The findings are reportedly based on more than a decade of painstaking research conducted by a vast group of capable scientists — including "archaeologists, geologists, geochemists, geomorphologists, mineralogists, paleobotanists, sedimentologists, cosmic-impact experts, and medical doctors."

The group spent years sifting through archaeological excavations seeking to determine what kind of force was "capable of melting metal, mudbricks, and pottery."

What about the biblical account?

It should be noted that the scientists did not set out to prove or disprove the biblical story. Rather, the comparison arose naturally as the findings evolved, and one can easily see why.

Compare their discovery to the historical record of the destruction of Sodom and Gomorrah, according to Genesis 19: 24-28 (New International Version):

Then the Lord rained down burning sulfur on Sodom and Gomorrah — from the Lord out of the heavens. Thus he overthrew those cities and the entire plain, destroying all those living in the cities — and also the vegetation in the land. But Lot's wife looked back, and she became a pillar of salt.

Early the next morning Abraham got up and returned to the place where he had stood before the Lord. He looked down toward Sodom and Gomorrah, toward all the land of the plain, and he saw dense smoke rising from the land, like smoke from a furnace.

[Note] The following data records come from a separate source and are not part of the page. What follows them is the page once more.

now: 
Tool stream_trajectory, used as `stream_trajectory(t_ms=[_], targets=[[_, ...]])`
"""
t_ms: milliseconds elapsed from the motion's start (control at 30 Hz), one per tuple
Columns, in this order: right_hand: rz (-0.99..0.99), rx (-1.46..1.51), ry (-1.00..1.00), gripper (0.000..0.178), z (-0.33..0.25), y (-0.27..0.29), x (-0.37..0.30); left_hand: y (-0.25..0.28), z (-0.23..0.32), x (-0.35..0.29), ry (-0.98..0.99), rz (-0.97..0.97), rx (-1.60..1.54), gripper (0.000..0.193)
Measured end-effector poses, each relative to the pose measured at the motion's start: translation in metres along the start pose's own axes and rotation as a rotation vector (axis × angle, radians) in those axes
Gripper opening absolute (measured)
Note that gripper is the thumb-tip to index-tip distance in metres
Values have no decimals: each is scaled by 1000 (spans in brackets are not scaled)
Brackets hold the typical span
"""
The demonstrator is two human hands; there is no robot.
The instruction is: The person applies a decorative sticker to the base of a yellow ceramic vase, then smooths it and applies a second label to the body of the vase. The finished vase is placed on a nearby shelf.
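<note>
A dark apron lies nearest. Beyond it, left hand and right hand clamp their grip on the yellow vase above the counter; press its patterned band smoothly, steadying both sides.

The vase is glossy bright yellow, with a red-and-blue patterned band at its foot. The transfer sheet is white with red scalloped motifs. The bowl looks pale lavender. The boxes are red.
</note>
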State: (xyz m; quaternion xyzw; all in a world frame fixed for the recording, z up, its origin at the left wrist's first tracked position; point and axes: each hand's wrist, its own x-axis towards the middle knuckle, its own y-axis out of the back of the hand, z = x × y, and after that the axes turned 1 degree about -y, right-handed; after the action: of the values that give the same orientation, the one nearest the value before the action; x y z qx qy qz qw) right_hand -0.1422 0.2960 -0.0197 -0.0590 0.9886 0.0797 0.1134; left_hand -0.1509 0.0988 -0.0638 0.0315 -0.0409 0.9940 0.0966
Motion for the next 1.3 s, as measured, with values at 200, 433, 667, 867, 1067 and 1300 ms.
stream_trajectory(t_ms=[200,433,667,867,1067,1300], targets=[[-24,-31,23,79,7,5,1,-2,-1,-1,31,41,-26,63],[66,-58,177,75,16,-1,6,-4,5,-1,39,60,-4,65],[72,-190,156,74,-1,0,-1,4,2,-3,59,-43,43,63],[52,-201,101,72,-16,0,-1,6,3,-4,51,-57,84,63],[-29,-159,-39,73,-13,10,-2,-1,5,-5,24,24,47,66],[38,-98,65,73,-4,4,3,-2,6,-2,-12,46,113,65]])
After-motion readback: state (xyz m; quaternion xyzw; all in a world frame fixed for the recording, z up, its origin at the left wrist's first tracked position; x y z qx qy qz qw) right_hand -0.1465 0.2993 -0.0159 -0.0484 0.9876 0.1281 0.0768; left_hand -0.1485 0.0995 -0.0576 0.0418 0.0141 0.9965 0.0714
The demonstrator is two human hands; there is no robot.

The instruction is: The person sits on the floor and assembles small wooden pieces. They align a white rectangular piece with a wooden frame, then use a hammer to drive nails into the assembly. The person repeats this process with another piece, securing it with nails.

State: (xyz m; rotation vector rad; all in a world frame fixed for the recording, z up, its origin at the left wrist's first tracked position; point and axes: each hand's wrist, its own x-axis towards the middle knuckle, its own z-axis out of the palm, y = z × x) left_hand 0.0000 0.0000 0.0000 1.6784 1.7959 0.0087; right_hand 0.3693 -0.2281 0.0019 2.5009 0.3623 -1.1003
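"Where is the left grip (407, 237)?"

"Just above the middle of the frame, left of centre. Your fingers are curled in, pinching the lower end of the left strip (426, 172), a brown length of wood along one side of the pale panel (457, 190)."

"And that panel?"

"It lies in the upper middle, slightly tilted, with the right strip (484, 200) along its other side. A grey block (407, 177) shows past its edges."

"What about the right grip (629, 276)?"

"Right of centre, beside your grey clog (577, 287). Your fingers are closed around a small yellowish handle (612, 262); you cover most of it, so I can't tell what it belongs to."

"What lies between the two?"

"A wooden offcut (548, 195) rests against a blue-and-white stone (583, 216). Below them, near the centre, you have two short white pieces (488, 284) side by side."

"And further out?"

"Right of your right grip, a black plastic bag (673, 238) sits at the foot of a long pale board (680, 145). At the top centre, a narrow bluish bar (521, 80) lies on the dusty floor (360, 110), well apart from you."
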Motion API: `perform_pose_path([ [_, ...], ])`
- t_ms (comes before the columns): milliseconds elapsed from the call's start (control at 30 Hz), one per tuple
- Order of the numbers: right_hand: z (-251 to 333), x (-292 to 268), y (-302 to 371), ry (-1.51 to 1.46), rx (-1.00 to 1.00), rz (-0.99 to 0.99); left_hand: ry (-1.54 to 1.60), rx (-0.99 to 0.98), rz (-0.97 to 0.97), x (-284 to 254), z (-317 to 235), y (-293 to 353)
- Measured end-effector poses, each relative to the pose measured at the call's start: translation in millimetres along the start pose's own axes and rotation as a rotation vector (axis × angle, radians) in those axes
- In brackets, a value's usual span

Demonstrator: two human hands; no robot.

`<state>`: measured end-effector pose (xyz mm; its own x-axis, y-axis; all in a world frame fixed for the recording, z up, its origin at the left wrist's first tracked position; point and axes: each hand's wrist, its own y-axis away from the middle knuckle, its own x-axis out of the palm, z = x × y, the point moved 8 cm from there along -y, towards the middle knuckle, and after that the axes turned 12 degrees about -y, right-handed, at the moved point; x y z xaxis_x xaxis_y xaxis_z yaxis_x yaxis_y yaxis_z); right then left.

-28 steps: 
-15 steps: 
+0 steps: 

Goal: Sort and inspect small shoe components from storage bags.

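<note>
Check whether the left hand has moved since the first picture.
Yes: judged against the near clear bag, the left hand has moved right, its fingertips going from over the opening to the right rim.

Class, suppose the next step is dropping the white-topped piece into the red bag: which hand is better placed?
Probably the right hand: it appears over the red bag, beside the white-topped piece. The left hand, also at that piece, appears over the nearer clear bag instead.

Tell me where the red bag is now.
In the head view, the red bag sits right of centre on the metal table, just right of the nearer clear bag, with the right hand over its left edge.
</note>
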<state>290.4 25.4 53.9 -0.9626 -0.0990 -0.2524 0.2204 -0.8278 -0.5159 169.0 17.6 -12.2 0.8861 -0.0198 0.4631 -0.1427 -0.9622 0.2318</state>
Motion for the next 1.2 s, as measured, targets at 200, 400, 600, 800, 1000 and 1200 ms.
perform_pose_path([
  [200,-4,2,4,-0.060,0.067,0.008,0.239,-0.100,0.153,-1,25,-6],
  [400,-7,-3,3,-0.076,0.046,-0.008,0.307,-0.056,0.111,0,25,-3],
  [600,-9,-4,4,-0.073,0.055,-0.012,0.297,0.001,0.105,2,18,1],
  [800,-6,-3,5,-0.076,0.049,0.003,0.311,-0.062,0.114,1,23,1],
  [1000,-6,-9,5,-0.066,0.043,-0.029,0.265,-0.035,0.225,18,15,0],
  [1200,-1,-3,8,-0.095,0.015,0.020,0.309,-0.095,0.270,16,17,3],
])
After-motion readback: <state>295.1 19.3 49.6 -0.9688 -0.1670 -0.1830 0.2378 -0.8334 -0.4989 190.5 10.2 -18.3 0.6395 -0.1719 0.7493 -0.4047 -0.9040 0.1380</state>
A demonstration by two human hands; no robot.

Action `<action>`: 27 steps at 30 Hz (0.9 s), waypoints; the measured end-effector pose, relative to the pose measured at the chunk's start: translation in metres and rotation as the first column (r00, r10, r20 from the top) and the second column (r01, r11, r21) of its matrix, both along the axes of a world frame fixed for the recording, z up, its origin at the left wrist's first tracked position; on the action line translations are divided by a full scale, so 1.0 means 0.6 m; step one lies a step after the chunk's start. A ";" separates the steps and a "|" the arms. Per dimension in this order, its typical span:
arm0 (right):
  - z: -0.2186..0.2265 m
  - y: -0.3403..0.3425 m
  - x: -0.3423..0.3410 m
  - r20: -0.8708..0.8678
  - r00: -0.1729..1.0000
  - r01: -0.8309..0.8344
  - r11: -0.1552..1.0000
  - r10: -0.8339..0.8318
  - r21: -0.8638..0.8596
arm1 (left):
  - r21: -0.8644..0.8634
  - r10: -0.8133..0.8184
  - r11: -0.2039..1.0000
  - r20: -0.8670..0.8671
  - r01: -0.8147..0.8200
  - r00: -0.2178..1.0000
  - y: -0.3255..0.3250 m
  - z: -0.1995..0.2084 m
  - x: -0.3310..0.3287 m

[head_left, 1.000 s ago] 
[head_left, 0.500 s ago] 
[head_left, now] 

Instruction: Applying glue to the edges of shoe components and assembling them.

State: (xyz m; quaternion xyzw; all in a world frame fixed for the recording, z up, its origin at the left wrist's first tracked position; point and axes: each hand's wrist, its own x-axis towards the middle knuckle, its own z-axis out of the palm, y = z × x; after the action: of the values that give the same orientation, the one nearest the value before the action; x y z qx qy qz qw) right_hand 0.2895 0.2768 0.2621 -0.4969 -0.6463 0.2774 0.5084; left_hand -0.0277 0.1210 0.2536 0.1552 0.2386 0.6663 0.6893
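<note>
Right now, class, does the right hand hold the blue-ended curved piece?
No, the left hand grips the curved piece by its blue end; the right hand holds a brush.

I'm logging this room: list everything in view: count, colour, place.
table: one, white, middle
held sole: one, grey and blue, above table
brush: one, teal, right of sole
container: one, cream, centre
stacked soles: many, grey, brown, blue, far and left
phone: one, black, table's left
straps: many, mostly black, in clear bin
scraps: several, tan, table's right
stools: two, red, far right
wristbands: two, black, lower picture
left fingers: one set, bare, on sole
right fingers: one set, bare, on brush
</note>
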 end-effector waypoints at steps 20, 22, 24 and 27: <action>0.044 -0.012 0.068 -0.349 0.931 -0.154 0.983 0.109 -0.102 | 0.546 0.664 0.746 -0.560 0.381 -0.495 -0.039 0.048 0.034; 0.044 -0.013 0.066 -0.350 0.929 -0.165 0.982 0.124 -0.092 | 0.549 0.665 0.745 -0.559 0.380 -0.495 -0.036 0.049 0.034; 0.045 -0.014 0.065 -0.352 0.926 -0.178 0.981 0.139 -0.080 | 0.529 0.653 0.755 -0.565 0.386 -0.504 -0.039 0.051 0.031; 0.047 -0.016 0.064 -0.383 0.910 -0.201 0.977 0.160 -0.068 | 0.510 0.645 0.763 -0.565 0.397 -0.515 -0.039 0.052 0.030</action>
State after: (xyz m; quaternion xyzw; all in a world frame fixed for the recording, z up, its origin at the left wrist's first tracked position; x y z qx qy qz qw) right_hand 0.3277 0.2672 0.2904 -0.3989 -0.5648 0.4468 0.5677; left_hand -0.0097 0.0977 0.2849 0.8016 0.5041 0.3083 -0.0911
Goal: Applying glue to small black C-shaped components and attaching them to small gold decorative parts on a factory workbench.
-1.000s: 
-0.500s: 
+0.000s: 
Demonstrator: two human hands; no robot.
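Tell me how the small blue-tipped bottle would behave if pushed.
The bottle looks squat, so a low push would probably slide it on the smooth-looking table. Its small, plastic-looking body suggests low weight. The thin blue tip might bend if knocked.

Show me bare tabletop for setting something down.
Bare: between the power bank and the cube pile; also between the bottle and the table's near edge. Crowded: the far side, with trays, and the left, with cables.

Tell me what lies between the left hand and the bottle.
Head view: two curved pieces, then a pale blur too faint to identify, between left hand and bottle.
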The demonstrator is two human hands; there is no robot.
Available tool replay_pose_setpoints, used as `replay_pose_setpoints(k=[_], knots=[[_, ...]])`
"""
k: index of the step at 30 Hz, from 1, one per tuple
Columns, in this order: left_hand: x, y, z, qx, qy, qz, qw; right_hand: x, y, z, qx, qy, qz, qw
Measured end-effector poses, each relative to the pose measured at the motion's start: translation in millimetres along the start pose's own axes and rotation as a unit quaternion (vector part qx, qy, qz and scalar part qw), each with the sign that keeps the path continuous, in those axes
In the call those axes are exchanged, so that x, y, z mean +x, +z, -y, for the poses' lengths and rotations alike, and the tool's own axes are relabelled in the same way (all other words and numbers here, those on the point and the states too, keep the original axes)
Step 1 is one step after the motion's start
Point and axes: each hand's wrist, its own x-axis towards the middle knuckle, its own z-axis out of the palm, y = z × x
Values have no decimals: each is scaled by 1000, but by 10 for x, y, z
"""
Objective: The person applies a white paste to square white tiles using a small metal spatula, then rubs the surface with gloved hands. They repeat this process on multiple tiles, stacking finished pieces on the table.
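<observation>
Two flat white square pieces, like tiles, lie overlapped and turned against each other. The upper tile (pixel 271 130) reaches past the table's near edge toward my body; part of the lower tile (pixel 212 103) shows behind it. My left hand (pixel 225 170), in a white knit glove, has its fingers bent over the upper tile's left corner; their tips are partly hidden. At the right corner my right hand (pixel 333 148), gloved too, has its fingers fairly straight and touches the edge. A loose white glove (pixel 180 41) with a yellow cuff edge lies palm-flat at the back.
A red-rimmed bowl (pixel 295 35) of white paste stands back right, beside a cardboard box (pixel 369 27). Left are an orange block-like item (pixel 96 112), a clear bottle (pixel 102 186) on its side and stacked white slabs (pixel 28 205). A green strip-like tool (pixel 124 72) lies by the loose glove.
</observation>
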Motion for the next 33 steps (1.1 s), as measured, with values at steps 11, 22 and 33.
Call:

It's interesting, to say the very least.

Of course, the researchers — even in acknowledging the hair-raising similarities — give the collation a typical secular academic treatment. The airburst, they say, likely served as folkloric inspiration for the later-recorded biblical story.

"It's possible that an oral description of the city's destruction may have been handed down for generations until it was recorded as the story of Biblical Sodom," the scientists wrote.

Others might well suspect that the biblical account was not a spiritualized retelling but an accurate description of the event.